#### [ASSIGNMENT]
Without any of the pictures, set down the data below exactly.

Dataset records:
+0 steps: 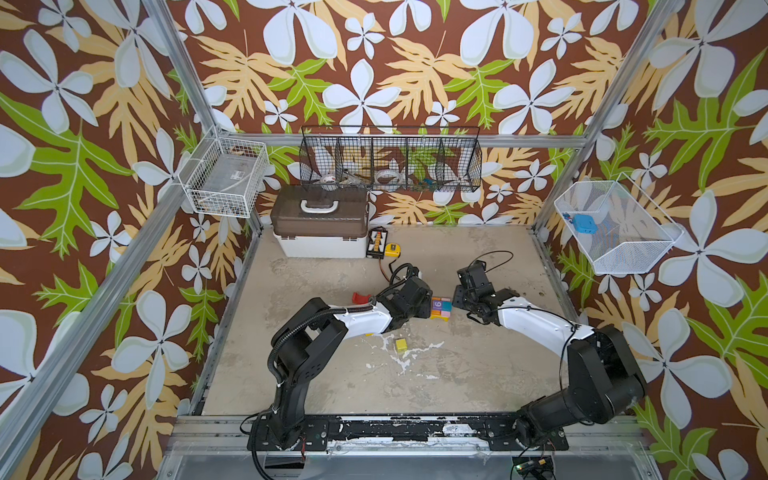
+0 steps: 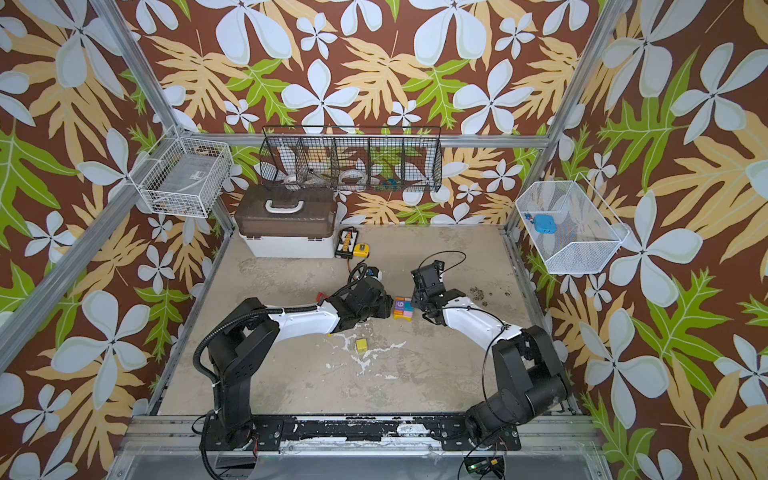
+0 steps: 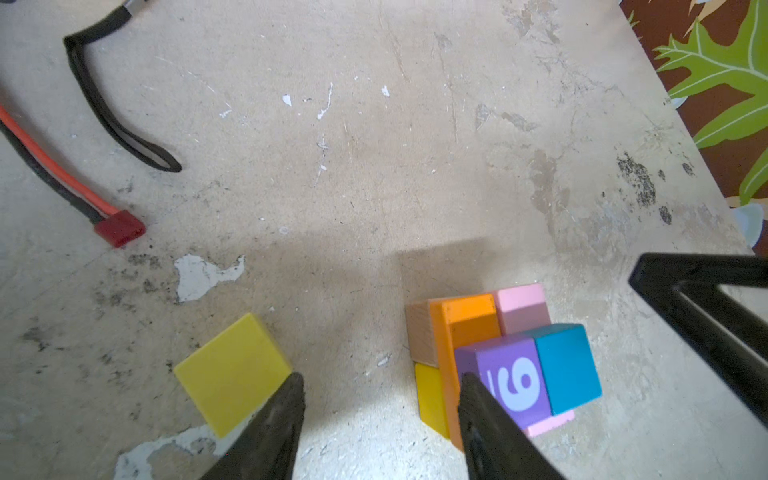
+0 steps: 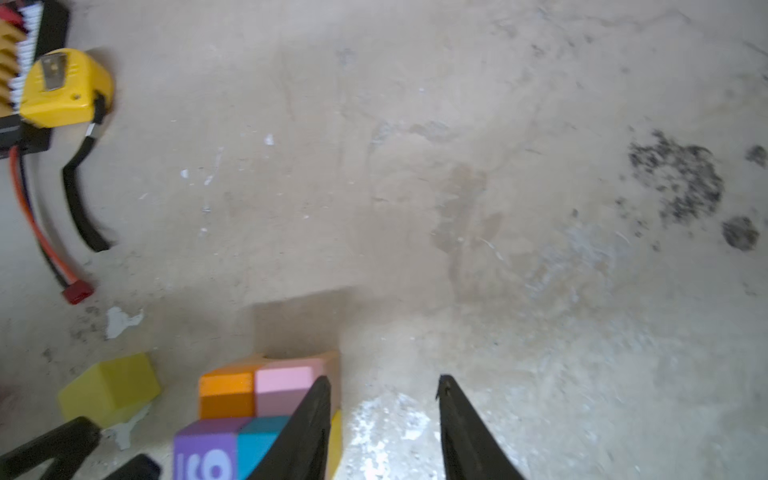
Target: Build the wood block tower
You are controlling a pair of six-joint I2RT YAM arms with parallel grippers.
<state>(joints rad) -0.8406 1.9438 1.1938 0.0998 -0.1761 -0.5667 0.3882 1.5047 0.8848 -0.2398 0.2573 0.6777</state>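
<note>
The multicoloured painted wood-block stack sits midway on the bench. Left hand and right hand flank it, part-spread, empty.

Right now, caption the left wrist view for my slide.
Open, empty left pincer poised between a loose yellow cube and the low multicoloured block stack.

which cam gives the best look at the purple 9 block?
Left wrist: the purple wooden cube with a white 9 is close and its numeral is readable. Right wrist crops it at the frame edge. In both top views it is tiny.
</note>
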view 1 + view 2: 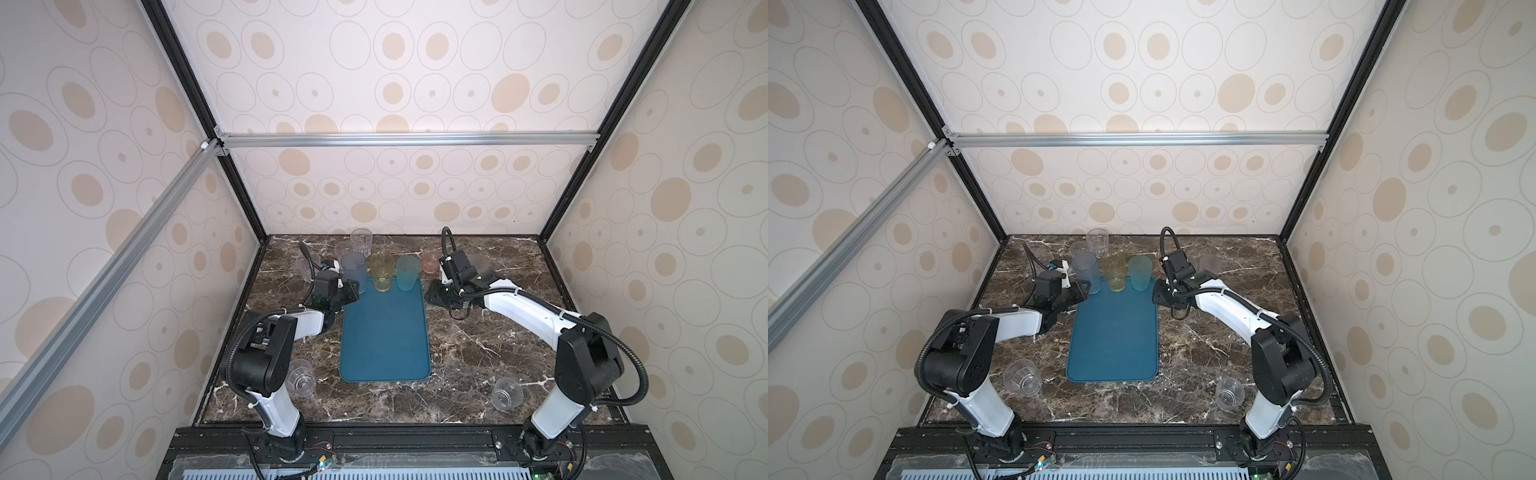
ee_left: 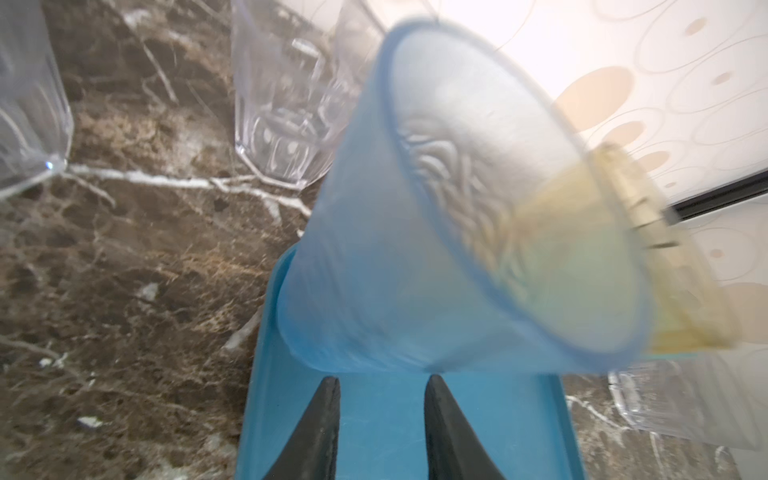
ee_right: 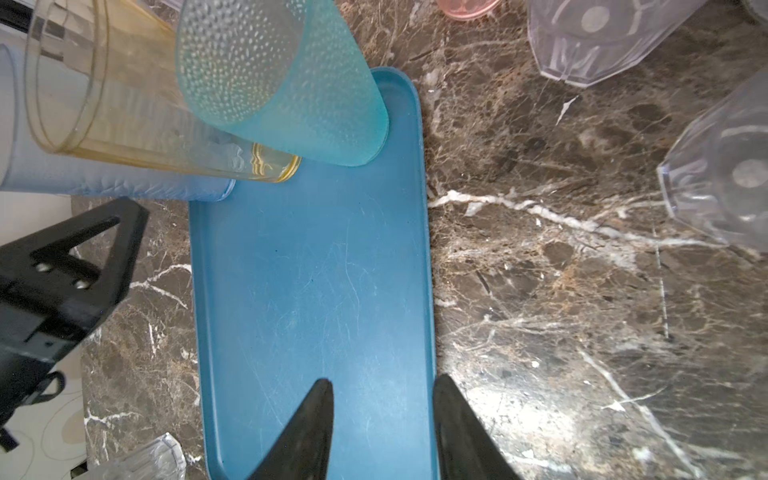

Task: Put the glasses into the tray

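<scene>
My left gripper [image 2: 380, 380] and right gripper [image 3: 382, 384] both gape empty; the frosted blue plastic tumbler [image 2: 415, 270] stands in the flat teal-blue plastic tray [image 2: 498, 415], so next I'd fetch a clear faceted tumbler [image 2: 282, 116]

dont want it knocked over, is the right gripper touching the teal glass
Apart. The right wrist view shows a long stretch of bare tray between the right gripper and the teal glass.

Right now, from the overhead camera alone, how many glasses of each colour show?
Clear glasses: 5
Frosted blue glass: 1
Yellow glass: 1
Teal glass: 1
Pink glass: 1
Pale grey glass: 1
Total: 10; others may be hidden.
</scene>
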`<action>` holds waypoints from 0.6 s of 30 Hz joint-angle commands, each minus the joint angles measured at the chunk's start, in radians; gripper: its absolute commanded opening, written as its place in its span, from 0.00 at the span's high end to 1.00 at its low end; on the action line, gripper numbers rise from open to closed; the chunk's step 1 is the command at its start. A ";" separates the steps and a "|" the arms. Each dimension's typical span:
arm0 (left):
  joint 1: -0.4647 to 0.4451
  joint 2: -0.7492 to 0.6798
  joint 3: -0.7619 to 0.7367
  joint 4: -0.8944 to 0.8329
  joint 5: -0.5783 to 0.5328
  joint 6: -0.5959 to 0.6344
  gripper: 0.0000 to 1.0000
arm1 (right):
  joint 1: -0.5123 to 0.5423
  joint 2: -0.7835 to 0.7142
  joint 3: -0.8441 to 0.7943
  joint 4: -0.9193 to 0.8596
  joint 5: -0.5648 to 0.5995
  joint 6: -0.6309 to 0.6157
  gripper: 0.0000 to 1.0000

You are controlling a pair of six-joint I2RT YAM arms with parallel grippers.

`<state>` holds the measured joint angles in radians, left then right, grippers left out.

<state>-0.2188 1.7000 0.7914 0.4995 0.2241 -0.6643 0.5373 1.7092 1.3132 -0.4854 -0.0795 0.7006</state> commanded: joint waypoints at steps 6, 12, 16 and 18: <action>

#### [SOLUTION TO THIS TASK]
+0 steps: 
+0 steps: 
+0 steps: 
+0 steps: 
Target: Build the wood block tower
You are controlling a pair of six-joint I2RT YAM arms with parallel grippers.
<state>(joints rad) -0.8406 1.9438 1.1938 0.0998 -0.1761 -0.5667 0.3882 1.5047 0.8848 -0.2398 0.2573 0.6777</state>
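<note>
The multicoloured painted wood-block stack sits midway on the bench. Left hand and right hand flank it, part-spread, empty.

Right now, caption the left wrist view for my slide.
Open, empty left pincer poised between a loose yellow cube and the low multicoloured block stack.

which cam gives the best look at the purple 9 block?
Left wrist: the purple wooden cube with a white 9 is close and its numeral is readable. Right wrist crops it at the frame edge. In both top views it is tiny.
</note>
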view 1 + view 2: 
ee_left: 
ee_right: 

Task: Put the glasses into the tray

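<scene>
My left gripper [image 2: 380, 380] and right gripper [image 3: 382, 384] both gape empty; the frosted blue plastic tumbler [image 2: 415, 270] stands in the flat teal-blue plastic tray [image 2: 498, 415], so next I'd fetch a clear faceted tumbler [image 2: 282, 116]

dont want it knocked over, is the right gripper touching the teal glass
Apart. The right wrist view shows a long stretch of bare tray between the right gripper and the teal glass.

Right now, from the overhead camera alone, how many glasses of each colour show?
Clear glasses: 5
Frosted blue glass: 1
Yellow glass: 1
Teal glass: 1
Pink glass: 1
Pale grey glass: 1
Total: 10; others may be hidden.
</scene>
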`<action>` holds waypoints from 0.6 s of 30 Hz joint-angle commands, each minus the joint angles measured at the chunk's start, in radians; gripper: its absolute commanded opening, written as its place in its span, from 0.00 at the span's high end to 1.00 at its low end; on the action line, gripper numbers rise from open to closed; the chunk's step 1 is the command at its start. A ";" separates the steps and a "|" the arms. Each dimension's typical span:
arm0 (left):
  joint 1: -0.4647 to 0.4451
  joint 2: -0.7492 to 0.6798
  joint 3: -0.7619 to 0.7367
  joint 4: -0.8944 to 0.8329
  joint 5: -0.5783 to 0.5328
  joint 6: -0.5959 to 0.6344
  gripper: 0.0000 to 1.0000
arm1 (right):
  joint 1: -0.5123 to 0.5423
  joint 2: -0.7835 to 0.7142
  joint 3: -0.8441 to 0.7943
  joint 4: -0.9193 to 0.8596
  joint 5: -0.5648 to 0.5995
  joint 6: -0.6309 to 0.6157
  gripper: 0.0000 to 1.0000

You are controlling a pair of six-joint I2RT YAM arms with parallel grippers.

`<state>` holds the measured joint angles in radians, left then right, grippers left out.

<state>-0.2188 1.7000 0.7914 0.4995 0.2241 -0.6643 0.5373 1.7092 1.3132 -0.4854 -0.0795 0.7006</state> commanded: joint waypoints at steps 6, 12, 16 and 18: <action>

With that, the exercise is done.